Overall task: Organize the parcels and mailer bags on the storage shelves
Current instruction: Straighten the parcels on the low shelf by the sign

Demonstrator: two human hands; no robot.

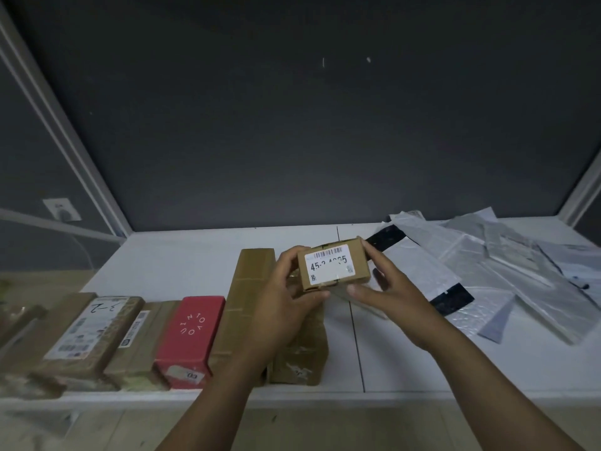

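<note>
Dark grey wall (292, 125) is filling the background, and below it the white shelf (182, 255) is stretching across. You're holding a small cardboard box (335, 271) in the air just above the middle of the shelf, both hands on it. Your left hand (286, 301) is wrapping its fingers round the box's left end, thumb tucking under the near edge. Your right hand (390, 288) is pinching the right end, index finger lying along the far corner and thumb pressing the lower near edge. The white label (328, 263) with its barcode is facing you, its digits partly lost in glare.

Down to your left, parcels are sitting side by side along the shelf's front: a brown parcel marked 3-2 (87, 333), a narrower brown parcel (143, 340) just beside it, a red box (192, 336), then a long brown parcel (250, 288) running front to back. A taped brown parcel (302, 353) is lying directly under your left wrist. Off to your right, mailer bags (487, 271) are sprawling in a loose overlapping heap — grey, white, black-edged — well apart from that row. A wall socket (61, 209) is showing at far left.
</note>
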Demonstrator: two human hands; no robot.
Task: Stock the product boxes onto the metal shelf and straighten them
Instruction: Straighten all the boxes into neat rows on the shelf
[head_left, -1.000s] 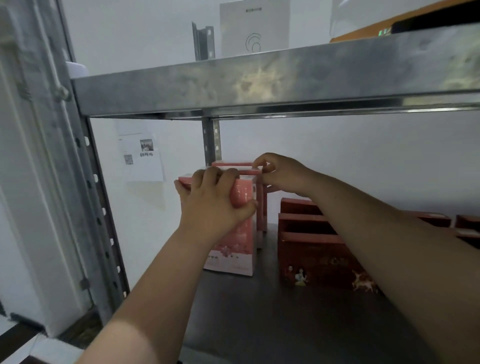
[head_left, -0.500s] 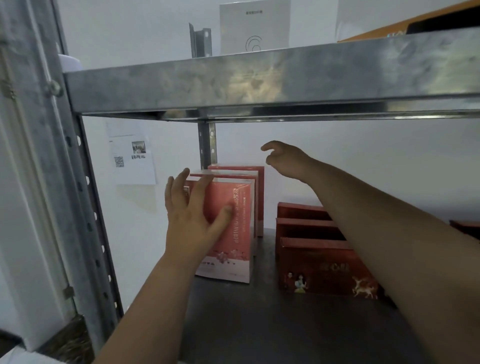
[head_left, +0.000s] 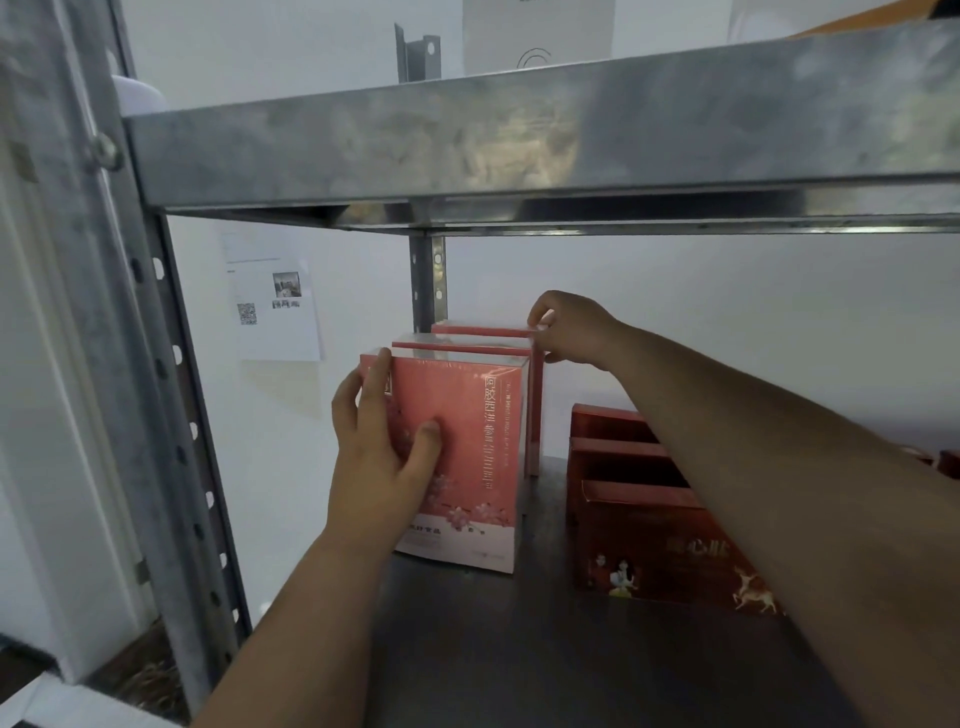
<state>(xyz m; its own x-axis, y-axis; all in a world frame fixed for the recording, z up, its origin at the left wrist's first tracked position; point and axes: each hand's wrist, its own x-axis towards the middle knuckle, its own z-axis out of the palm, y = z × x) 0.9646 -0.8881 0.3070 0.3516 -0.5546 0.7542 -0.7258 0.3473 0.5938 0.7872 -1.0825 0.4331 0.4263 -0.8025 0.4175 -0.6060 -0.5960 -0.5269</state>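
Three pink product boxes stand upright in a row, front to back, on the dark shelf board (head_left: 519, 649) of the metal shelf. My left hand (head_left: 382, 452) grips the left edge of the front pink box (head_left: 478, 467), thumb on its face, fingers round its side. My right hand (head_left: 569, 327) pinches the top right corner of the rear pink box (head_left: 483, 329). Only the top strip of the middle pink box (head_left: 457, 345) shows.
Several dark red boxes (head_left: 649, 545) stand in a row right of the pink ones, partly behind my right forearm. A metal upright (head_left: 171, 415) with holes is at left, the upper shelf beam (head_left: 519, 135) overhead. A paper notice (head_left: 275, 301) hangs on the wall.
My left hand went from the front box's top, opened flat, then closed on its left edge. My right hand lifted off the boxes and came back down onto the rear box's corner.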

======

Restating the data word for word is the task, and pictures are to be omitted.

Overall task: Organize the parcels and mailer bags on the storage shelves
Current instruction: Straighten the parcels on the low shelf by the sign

Demonstrator: two human hands; no robot.


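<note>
Dark grey wall (292, 125) is filling the background, and below it the white shelf (182, 255) is stretching across. You're holding a small cardboard box (335, 271) in the air just above the middle of the shelf, both hands on it. Your left hand (286, 301) is wrapping its fingers round the box's left end, thumb tucking under the near edge. Your right hand (390, 288) is pinching the right end, index finger lying along the far corner and thumb pressing the lower near edge. The white label (328, 263) with its barcode is facing you, its digits partly lost in glare.

Down to your left, parcels are sitting side by side along the shelf's front: a brown parcel marked 3-2 (87, 333), a narrower brown parcel (143, 340) just beside it, a red box (192, 336), then a long brown parcel (250, 288) running front to back. A taped brown parcel (302, 353) is lying directly under your left wrist. Off to your right, mailer bags (487, 271) are sprawling in a loose overlapping heap — grey, white, black-edged — well apart from that row. A wall socket (61, 209) is showing at far left.
</note>
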Demonstrator: two human hands; no robot.
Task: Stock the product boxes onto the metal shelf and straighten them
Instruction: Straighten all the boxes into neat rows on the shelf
[head_left, -1.000s] 
[head_left, -0.500s] 
[head_left, +0.000s] 
<state>(xyz m; its own x-axis, y-axis; all in a world frame fixed for the recording, z up, its origin at the left wrist's first tracked position; point and axes: each hand's wrist, its own x-axis towards the middle knuckle, its own z-axis out of the palm, y = z × x) 0.9646 -0.8881 0.3070 0.3516 -0.5546 0.7542 -0.7258 0.3473 0.5938 0.7872 -1.0825 0.4331 0.4263 -0.8025 0.4175 -0.6060 -0.5960 -0.5269</state>
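Three pink product boxes stand upright in a row, front to back, on the dark shelf board (head_left: 519, 649) of the metal shelf. My left hand (head_left: 382, 452) grips the left edge of the front pink box (head_left: 478, 467), thumb on its face, fingers round its side. My right hand (head_left: 569, 327) pinches the top right corner of the rear pink box (head_left: 483, 329). Only the top strip of the middle pink box (head_left: 457, 345) shows.
Several dark red boxes (head_left: 649, 545) stand in a row right of the pink ones, partly behind my right forearm. A metal upright (head_left: 171, 415) with holes is at left, the upper shelf beam (head_left: 519, 135) overhead. A paper notice (head_left: 275, 301) hangs on the wall.
My left hand went from the front box's top, opened flat, then closed on its left edge. My right hand lifted off the boxes and came back down onto the rear box's corner.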

This output contains the full answer.